I’ve been around. Over forty countries and a lifetime of airports, but there’s still no place like home in summer. Not the lemon-scented Italy of films. Not the chaotic postcards of Rome, Florence, or Venice. I mean the part no one talks about. The one most don’t even know exists. And maybe that’s part of its magic.
We’re in Val Cavallina, tucked between soft-shouldered hills and the blue hush of Lago d’Iseo, with Monte Bronzone keeping quiet guard above. Towns like Adrara San Martino and San Rocco, Gandosso, Villongo, Sarnico—they scatter the slopes like confetti left over from some old celebration, their names familiar to the tongue like the rhythm of an old song.
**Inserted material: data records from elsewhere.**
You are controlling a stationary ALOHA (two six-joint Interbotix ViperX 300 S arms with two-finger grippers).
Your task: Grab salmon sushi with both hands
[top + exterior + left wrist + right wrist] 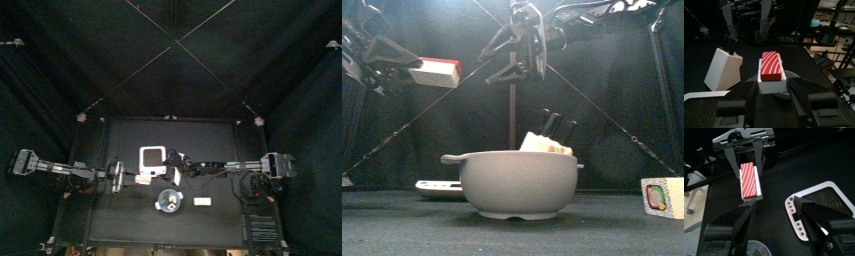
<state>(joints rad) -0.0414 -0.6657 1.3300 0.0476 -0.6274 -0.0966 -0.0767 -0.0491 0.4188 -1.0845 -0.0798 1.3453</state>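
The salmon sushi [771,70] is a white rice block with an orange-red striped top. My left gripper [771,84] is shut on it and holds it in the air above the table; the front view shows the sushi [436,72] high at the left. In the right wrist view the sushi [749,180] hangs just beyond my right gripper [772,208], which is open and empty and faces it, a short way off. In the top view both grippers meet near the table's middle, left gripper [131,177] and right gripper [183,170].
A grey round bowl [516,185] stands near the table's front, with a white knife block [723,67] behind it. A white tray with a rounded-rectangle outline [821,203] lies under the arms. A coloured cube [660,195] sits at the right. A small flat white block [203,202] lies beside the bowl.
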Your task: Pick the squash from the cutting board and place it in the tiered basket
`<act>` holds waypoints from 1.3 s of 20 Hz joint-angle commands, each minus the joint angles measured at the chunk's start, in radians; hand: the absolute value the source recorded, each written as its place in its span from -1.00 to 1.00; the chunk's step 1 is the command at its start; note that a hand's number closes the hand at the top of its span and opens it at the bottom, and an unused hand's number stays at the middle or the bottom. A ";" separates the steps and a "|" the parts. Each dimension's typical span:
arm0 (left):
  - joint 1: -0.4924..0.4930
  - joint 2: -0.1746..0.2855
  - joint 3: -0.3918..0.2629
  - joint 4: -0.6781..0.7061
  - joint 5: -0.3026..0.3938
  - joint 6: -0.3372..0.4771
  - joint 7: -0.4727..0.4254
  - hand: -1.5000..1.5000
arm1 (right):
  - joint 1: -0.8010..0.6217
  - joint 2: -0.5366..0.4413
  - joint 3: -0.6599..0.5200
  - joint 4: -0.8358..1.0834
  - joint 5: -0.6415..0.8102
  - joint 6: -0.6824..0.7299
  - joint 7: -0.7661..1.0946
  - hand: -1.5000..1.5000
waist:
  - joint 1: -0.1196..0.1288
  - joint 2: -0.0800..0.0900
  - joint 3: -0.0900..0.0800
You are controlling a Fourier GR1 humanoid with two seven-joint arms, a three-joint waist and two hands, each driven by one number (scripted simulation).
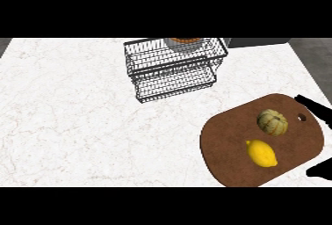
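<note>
Brown cutting board (227, 145) at 4 o'clock on the marble counter (77, 114). Squash (272, 122) lies on it, lemon (261, 153) just beside at its 6. Right hand (322, 170) at the board's 3 o'clock edge, fingers apart, holding nothing. Wire basket (175, 66) at 12.

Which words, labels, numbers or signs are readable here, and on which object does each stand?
None: no text can be read.
The rounded brown wooden cutting board, the green ribbed squash, the yellow lemon, the black wire tiered basket and the white marble counter carry no writing.
</note>
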 commanded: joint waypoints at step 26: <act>-0.390 0.029 0.090 -0.095 -0.014 0.035 -0.120 0.00 | -0.018 0.166 0.060 0.126 0.091 -0.125 0.022 -1.00 | 0.030 0.013 0.008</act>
You don’t arrive here with fanfare. You slip in, like bees moving from elderberry to mallow, blending into the pace. The roads still buckle from decades of patchwork repairs, and even the fanciest car—whether it’s an Alfa, a BMW, or someone’s third-generation Fiat Panda—rattles a little on the way down.
Mornings begin with sound and scent: the low hum of lawnmowers, the hiss of espresso machines, the sweet rot of fruit from the trees mingling with the sharper tang of rubber from nearby factories. And somewhere between all that, a fox slips through a fence as chickens kick up a fuss, the air pulsing with the scent of wet leaves, wild mint, and gossip.
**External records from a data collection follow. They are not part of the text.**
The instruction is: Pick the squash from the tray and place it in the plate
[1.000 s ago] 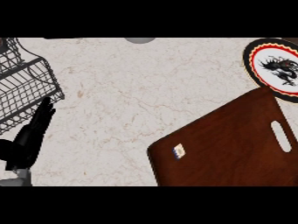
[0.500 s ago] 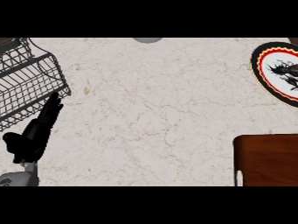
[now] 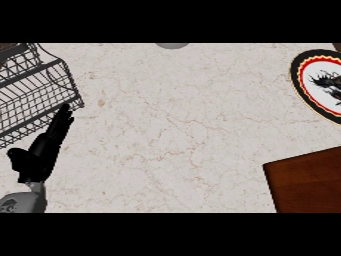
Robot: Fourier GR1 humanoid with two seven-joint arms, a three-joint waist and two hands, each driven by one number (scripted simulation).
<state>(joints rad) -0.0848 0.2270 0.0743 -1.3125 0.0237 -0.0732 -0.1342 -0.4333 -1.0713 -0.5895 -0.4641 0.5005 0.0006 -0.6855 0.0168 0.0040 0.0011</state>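
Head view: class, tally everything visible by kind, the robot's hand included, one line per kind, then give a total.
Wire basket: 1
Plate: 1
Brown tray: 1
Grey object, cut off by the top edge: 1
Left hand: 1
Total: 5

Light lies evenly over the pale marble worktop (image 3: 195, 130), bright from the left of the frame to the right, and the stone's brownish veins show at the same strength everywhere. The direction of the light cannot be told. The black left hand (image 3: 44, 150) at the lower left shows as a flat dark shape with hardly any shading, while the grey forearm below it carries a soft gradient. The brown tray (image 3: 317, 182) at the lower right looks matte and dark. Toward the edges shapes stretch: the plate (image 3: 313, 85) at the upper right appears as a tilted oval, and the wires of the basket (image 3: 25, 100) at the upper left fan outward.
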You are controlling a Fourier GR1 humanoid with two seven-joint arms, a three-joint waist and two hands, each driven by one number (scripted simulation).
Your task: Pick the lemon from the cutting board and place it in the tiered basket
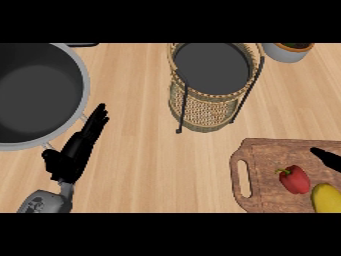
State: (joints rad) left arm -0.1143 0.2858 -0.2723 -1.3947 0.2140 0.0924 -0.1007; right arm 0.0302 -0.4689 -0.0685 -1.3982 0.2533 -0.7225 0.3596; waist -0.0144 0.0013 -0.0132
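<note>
The lemon [327,198] lies at the five o'clock corner of the cutting board [265,155], just beside a red pepper [295,179]. The right hand [335,162] hovers at the lemon's twelve o'clock, fingers straight, holding nothing. I'd say it should close from the side away from the pepper, then carry towards the basket [202,110] at eleven o'clock. The left hand [71,159] rests open by the pot [83,95].

Single head view; camera high above near side of counter [151,165], facing steeply down; close range, wooden top fills frame; left hand [73,157] enters from lower edge at left; right hand [339,164] mostly cut off by right edge; pot [25,95] cropped at upper left; tiered basket [202,112] top centre, seen from above; cutting board [269,150] clipped at lower right.
</note>
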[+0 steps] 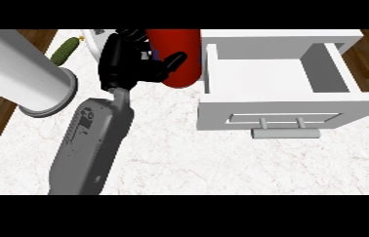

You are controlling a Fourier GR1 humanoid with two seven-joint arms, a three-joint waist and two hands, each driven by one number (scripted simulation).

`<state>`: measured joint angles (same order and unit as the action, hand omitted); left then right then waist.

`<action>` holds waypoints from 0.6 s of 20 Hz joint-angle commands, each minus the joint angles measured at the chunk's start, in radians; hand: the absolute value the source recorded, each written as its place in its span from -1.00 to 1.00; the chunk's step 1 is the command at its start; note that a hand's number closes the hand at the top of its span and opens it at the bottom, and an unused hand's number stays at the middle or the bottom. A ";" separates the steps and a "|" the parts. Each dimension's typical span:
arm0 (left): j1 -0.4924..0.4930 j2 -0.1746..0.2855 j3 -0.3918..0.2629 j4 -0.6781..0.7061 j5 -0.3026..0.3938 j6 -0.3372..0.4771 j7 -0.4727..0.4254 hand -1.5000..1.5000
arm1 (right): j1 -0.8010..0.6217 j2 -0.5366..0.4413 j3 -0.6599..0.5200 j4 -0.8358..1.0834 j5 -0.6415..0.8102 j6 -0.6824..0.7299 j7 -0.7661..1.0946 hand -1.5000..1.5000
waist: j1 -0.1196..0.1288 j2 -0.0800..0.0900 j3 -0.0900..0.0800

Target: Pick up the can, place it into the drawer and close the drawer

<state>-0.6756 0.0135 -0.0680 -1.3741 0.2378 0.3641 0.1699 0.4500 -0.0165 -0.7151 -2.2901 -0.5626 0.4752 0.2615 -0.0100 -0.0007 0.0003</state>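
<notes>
Seemingly mid-pick, the left hand [127,68] has fingers and thumb curled round the red can [183,46], just beside the open drawer [216,110] and outside it; next, I judge, a lift and carry rightward over its wall.

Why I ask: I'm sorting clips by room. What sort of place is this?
Probably a kitchen: a pale marbled counter, an open white drawer, and food, a green cucumber and a red can.
</notes>
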 commanded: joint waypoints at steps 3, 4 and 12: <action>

S. is already out—his van lumbering from workshop to factory, always on the hunt for work or a bargain worth flipping. He knows everyone, and everyone knows that if you want to spread a rumour, S. will take it on tour. Not far behind him, M. swipes her sidewalk like she’s defending a fortress, keeping her corner of the world as spotless as her reputation is fierce.
Kids rocket past on souped-up boosters and phantoms, their engines whining through the valley like determined mosquitoes. Somewhere near the Glera, the old crew has reclaimed their concrete throne, sunning themselves by the waterfall’s hush. That’s where you’ll find P., the mayor’s 92-year-old father, eyes sharp under the July sun. He’ll dance with you if you let him, even if it means cutting off his story mid-punchline.
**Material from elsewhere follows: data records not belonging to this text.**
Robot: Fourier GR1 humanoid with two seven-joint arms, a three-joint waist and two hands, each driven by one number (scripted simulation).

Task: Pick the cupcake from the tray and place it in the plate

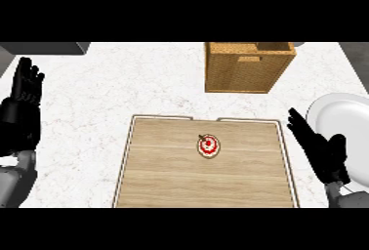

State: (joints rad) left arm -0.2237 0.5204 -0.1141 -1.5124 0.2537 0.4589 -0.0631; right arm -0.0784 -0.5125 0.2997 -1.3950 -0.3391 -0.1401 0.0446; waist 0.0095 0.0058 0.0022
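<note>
A small cupcake [207, 146] with white and red topping stands near the middle of the wooden tray [158, 180]. The white plate [344, 114] lies at the right edge of the counter. My right hand [323, 149] is open, fingers straight, between the tray's right rim and the plate, partly covering the plate's lower left. It is well right of the cupcake and holds nothing. My left hand [23, 100] rests open at the left edge, fingers up.
A woven basket-like box [241, 71] stands behind the tray, at the back centre-right. White marbled counter lies between the left hand and the tray. A grey object [43, 48] sits at the back left corner.
</note>
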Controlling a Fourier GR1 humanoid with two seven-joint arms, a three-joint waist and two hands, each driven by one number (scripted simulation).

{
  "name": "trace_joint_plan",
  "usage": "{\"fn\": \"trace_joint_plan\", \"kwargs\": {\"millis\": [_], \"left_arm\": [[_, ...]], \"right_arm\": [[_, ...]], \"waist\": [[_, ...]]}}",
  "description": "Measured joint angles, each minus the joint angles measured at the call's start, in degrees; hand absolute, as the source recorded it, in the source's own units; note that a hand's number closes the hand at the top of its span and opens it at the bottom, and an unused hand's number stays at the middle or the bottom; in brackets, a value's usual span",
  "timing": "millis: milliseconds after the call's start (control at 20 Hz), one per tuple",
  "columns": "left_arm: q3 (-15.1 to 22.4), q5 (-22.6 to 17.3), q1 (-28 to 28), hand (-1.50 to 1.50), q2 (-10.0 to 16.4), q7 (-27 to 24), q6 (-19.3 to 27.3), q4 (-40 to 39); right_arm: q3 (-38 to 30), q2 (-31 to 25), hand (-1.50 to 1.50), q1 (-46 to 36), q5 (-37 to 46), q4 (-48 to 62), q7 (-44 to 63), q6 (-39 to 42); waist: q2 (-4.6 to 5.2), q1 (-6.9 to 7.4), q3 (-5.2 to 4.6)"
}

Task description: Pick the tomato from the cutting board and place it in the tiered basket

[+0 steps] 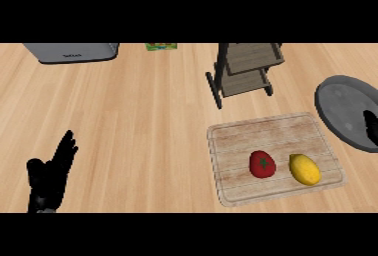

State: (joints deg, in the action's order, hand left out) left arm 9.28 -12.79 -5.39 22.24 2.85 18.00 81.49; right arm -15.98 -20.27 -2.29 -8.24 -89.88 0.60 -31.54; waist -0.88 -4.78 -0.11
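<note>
The tomato (263,164) lies on the board (221,135), well right of the left hand (50,172), whose fingers are straight and empty. The right hand (370,125) is a dark sliver at the right edge, and I cannot tell its state. The tomato is red and green-stemmed, just beside a yellow fruit (304,169); bare counter (133,110) lies between fingers and board, and the basket (247,70) stands beyond the board's far edge.

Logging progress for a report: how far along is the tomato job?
Nothing looks done: the tomato lies on the cutting board beside a yellow fruit. Nothing is in hand; the left hand rests open at lower left, the right hand barely shows at the right edge. Left: grasp, carry to the tiered basket, release.
</note>
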Motion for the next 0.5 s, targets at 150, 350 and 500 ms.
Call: {"fn": "trace_joint_plan", "kwargs": {"millis": [150,350,500], "left_arm": [[1.98,1.19,-0.38,0.0,-2.61,-1.19,0.9,-0.02],[3.6,2.6,-0.6,0.0,-4.71,-2.16,1.6,-0.07],[4.32,3.32,0.01,0.0,-5.71,-2.51,2.02,-0.46]], "right_arm": [[-0.52,5.05,-1.5,7.37,0.68,-9.39,-2.78,-4.31],[3.94,7.68,-1.5,19.29,4.88,-22.46,0.53,-5.53],[8.69,5.09,-1.5,26.19,8.84,-27.5,7.32,-2.98]], "waist": [[0.11,0.84,0.02],[0.36,2.22,-0.04],[0.64,2.79,-0.15]]}}
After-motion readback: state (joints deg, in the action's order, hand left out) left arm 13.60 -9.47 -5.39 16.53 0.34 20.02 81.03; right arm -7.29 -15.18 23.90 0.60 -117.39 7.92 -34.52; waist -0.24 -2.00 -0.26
Everywhere, life clings to the details. V. behind the sports bar counter knows who’s cheating, who’s spending too much, and who’s finally pregnant. She could’ve been an interior designer, they say, but she chose espresso and secrets instead. Her bar is ground zero for the afternoon women’s council—half caffe, half confessional.
G. runs her minimarket like a command centre. No one beats her when it comes to slicing prosciutto or judging character. People grumble about her prices but never about her bread. Rumour has it that she once had an affair with the town priest. She never married. She didn’t need to.
The birds gossip too—hoopoes laughing in the trees, buzzards circling slowly over the hills, herons keeping cool by the reeds. You hear it all if you walk long enough. The foxes lope between walnut groves. The roe deer wait till night to leap into your headlights. Badgers grunt, fire salamanders gleam like spilt ink, and marmots whistle somewhere offstage, like forest stagehands keeping time.
G.V., one of the few young ones still betting on the valley, is filming another YouTube video, talking up the local pizzaiolo or giving a tour of a baita. His pizza delivery route doubles as political canvassing—he tried to run for mayor, though the incumbent kept his throne, likely by promising that nothing would ever change.
There’s a smell in the air that no other place can replicate. It’s not just grass or espresso or the lake. It’s cows grazing under walnut trees. It’s fresh bread cooling on windowsills. It’s the warm breath of a people who live in rhythm with the bells on goats, with the weeds sprouting between paving stones, with the boom of blasphemies when two drivers meet at a curve too tight for both.
You eat polenta e coniglio on Sundays. You walk after dinner, or you dance, or you argue politics so fiercely that it ends in a toast. You dress up because there’s always somewhere to go. You see M.B. heading to the salon—her alone-time session, of course. No one else books during her slot. Too many stories, too loud a laugh, too many memories of that married man she stole and returned just in time for the funeral.
There are fewer young faces now. The valley grays with grace. But N., suit-clad and helmeted, still pedals his bicycle from Adrara to Colli di San Fermo, quoting proverbs I suspect he invented for any kid who’ll listen: “Attento Mario, perché le Marie sono furbe” (Careful, Mario, because Marias are cunning) or “Dove c’è Luigi, c’è Parigi.” (Where there’s Luigi, there’s Paris.)
There’s no Uber Eats, no taxis, no Deliveroo. You either drive, walk, or stay home. And most don’t mind. They know the path to the lake by heart. They know the hills, the woods, the shortcuts. They understand that every stone has a story to tell.
And me? I don’t live here anymore. I left a decade ago. Now I return in the summer, drinking in the light, the slowness, the sounds. Fantasising—not mourning—the life I could’ve had. The dialect still rises in my throat. The names still land with weight. The land moves at the pace of memory, and I still belong.